There can be infection and other risks that can create fertility problems. Patency tests should be carried out by experts with care against infection. It is advisable to do these after the ovulation and sperm production as been tested and even treated.

General principle is that a canula or catheter is introduced into the uterine cavity passing through vagina and the cervix. Some detectable liquid is pushed through this canula under mild pressure and its evidence seen in the pelvic cavity. Dye in the uterus, fallopian tubes and the free spill in pelvic cavity indicates Patency of passages. This is detected by

  • Hysterosalpingography(HSG) if radiopaque dye is used and seen by X-rays;
  • HysteroSonogrpahy(HyCoSy) if sonopaque dye is used and seen by ultrasound;
  • Pelviscopic Dye test by passing a colored liquid, Methylene Blue and seen directly by pelviscope.

There is not much to choose between X-rays and ultrasound tests, both of which are done as outpatient procedure. X-rays has the benefit that a film is always taken for record and is comparatively cheap. Ultrasound test called echovist is four to five times more expensive than the X-rays test.

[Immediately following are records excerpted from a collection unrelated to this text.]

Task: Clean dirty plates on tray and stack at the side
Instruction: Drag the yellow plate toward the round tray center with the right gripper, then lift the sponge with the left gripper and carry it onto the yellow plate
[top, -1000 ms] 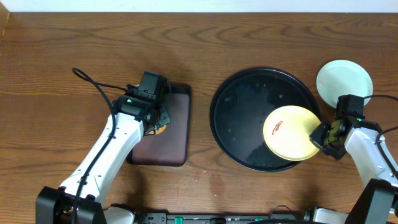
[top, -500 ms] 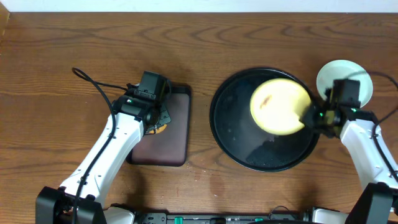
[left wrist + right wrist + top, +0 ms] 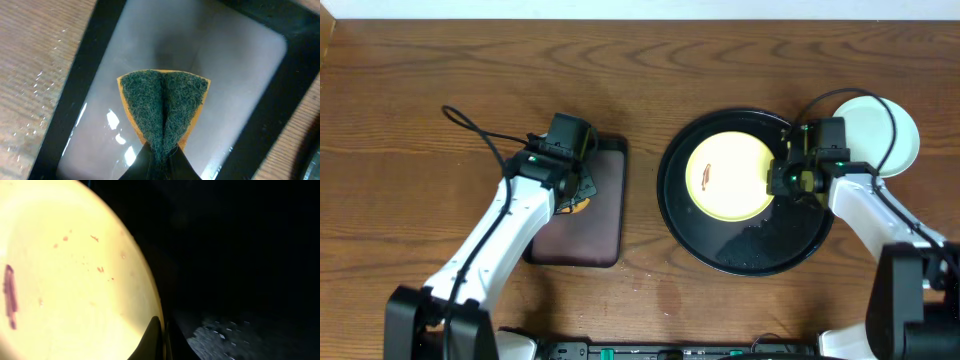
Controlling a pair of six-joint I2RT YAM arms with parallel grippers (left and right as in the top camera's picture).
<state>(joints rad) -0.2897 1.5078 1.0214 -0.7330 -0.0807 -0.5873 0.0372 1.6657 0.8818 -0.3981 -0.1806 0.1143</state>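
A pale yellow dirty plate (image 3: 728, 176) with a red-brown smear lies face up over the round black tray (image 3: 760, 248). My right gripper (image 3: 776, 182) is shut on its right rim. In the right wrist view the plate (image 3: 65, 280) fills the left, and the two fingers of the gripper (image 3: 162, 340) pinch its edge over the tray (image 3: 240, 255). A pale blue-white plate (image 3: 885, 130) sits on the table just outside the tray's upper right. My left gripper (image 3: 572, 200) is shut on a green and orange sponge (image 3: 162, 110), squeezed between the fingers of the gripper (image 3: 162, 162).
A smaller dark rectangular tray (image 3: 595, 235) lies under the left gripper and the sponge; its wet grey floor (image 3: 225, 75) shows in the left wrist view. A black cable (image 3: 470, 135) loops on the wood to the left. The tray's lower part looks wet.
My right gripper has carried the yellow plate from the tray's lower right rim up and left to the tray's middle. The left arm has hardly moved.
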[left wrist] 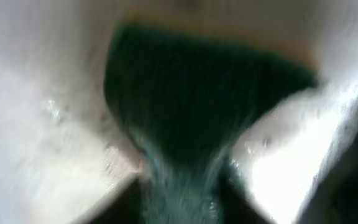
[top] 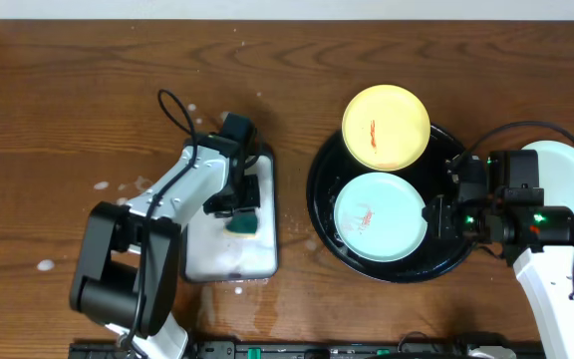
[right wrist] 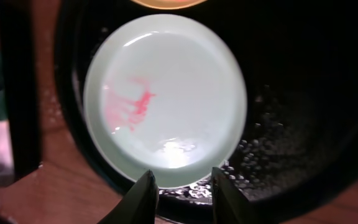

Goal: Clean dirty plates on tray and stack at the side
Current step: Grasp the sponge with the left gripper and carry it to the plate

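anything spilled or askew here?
Two things. White foamy splashes dot the table left of the white tray, outside it. The yellow plate overhangs the far rim of the black tray instead of lying fully inside like the mint plate.

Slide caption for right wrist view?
Open right claw poised at the rim of a red-smeared mint plate on the black tray.

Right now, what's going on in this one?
The left gripper is down at the white tray and seems to pinch the green sponge there, though its wrist view is blurred. The right gripper is open, fingers just short of the rim of the mint plate lying in the black tray; that plate has a red smear. The yellow plate, also smeared, sits at the tray's far edge. Another pale plate lies on the table outside the tray.
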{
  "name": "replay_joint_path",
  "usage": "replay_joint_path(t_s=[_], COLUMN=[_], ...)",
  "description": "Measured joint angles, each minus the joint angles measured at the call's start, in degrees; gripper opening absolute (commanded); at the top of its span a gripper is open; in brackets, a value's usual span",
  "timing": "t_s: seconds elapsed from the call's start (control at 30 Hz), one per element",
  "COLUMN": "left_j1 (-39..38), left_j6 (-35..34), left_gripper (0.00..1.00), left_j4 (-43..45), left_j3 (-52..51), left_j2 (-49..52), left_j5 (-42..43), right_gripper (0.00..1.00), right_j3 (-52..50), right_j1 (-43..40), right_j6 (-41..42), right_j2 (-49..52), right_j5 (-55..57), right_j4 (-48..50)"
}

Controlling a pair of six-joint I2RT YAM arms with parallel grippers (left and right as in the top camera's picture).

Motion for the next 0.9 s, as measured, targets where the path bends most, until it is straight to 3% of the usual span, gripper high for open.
replay_joint_path(t_s=[0.23, 0.3, 0.47, 0.5, 0.67, 0.83, 0.9], left_j1=[0.0, -0.3, -1.5, -1.6, -1.6, -1.6, -1.8], left_j6=[-0.2, -0.2, -0.2, 0.0, -0.2, 0.3, 0.7], left_gripper=[0.61, 0.49, 0.1, 0.08, 0.08, 0.07, 0.07], left_j4=[-2.7, 0.5, 8.8, 9.9, 9.1, -2.0, -4.9], left_j3=[0.0, -1.0, -6.6, -7.3, -7.6, -3.5, -0.9], left_j2=[-4.9, -4.7, -4.3, -4.4, -4.6, -4.6, -5.0], left_j5=[0.0, 0.0, 0.0, -0.1, -0.2, -0.2, -0.2], right_gripper=[0.35, 0.36, 0.36, 0.36, 0.39, 0.38, 0.33], right_j3=[-0.5, -1.4, -1.9, -1.9, -2.1, -2.4, -2.6], right_j1=[0.0, 0.0, 0.0, 0.0, 0.0, -0.4, -0.8], right_j6=[1.6, 1.8, 1.8, 1.8, 1.8, 1.8, 1.4], right_j2=[4.5, 7.8, 13.2, 13.7, 16.2, 19.6, 21.5], right_j5=[3.9, 4.4, 5.0, 5.1, 5.4, 5.4, 5.0], right_j4=[0.3, 1.7, 4.3, 4.8, 7.5, 11.6, 13.5])
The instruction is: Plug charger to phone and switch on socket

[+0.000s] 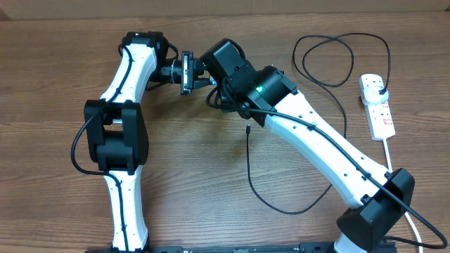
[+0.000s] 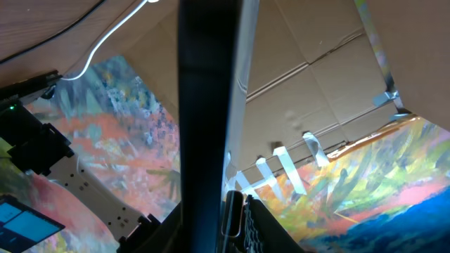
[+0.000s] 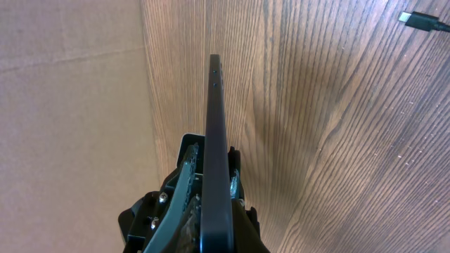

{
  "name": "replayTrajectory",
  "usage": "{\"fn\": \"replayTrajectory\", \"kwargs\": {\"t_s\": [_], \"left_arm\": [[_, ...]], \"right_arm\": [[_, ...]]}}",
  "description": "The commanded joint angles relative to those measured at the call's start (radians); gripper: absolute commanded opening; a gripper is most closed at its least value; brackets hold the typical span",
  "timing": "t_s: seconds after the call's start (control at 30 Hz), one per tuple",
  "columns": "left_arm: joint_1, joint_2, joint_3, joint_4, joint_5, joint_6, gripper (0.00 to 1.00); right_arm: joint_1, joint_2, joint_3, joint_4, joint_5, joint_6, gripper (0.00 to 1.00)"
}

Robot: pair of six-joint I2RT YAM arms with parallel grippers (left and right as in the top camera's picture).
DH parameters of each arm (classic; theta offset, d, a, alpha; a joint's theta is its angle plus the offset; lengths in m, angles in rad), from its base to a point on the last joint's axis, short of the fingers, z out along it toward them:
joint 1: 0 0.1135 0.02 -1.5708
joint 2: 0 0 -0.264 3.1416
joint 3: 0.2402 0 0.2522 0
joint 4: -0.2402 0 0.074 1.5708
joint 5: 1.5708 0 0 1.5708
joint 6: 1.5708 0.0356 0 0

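Right wrist | right fingers [image 3: 181, 181] clamped on phone [image 3: 219, 140]; left fingers [image 2: 244, 225] grip unclear | charger [image 1: 249, 165] on tabletop

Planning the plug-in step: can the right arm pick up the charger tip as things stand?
Probably not yet. The right claw is shut on the phone, so it has no free grip, though the charger tip lies bare on the table close by.
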State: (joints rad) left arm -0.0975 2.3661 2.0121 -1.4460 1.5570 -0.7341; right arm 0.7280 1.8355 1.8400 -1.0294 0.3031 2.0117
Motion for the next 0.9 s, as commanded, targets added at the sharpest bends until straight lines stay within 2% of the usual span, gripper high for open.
{"fn": "replayTrajectory", "kwargs": {"t_s": [0.0, 0.27, 0.4, 0.5, 0.53, 0.67, 0.87], "left_arm": [[-0.002, 0.000, 0.023, -0.014, 0.024, -0.007, 0.24], [-0.002, 0.000, 0.023, -0.028, 0.024, -0.007, 0.05], [-0.002, 0.000, 0.023, -0.028, 0.024, -0.007, 0.04], [-0.002, 0.000, 0.023, -0.027, 0.024, -0.006, 0.04], [-0.002, 0.000, 0.023, -0.027, 0.025, -0.002, 0.04], [-0.002, 0.000, 0.023, -0.027, 0.024, 0.002, 0.04], [-0.001, 0.000, 0.023, 0.015, -0.025, 0.005, 0.04]], "right_arm": [[0.005, -0.051, 0.026, 0.011, 0.017, 0.007, 0.04], [0.005, -0.051, 0.026, 0.025, 0.017, 0.003, 0.04], [0.005, -0.051, 0.026, 0.026, 0.016, 0.003, 0.08], [0.005, -0.051, 0.026, 0.027, 0.016, 0.002, 0.22], [0.005, -0.051, 0.026, 0.028, 0.016, -0.005, 0.36], [0.005, -0.051, 0.026, 0.038, 0.018, -0.083, 0.63], [-0.014, -0.064, 0.026, 0.056, 0.017, -0.390, 0.95]]}}
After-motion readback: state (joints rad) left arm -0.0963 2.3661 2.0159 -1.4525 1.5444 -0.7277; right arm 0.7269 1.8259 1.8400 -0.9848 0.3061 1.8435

Pelviscopy has advantage that any membranous adhesions around the tubal opening, which can hinder the access of the ova to the tubal opening, endometriosis, uterine and ovarian lesions in the pelvis, can also be detected by it. This makes the pelviscopy evaluation superior to other methods.

Pelviscopy should be the first choice for evaluation of patency of reproductive passages. If the Methylene Blue test is negative, i.e. the dye is not visualized in pelvis; HSG should follow to locate the site of the blockade. A composite approach doing pelviscopy, hysteroscopy and endometrial biopsy gives complete evaluation.

Old fashioned gas insufflations tests are still done by many in developing countries especially by unqualified persons. It does not give any useful information, mostly is misleading and should never be done.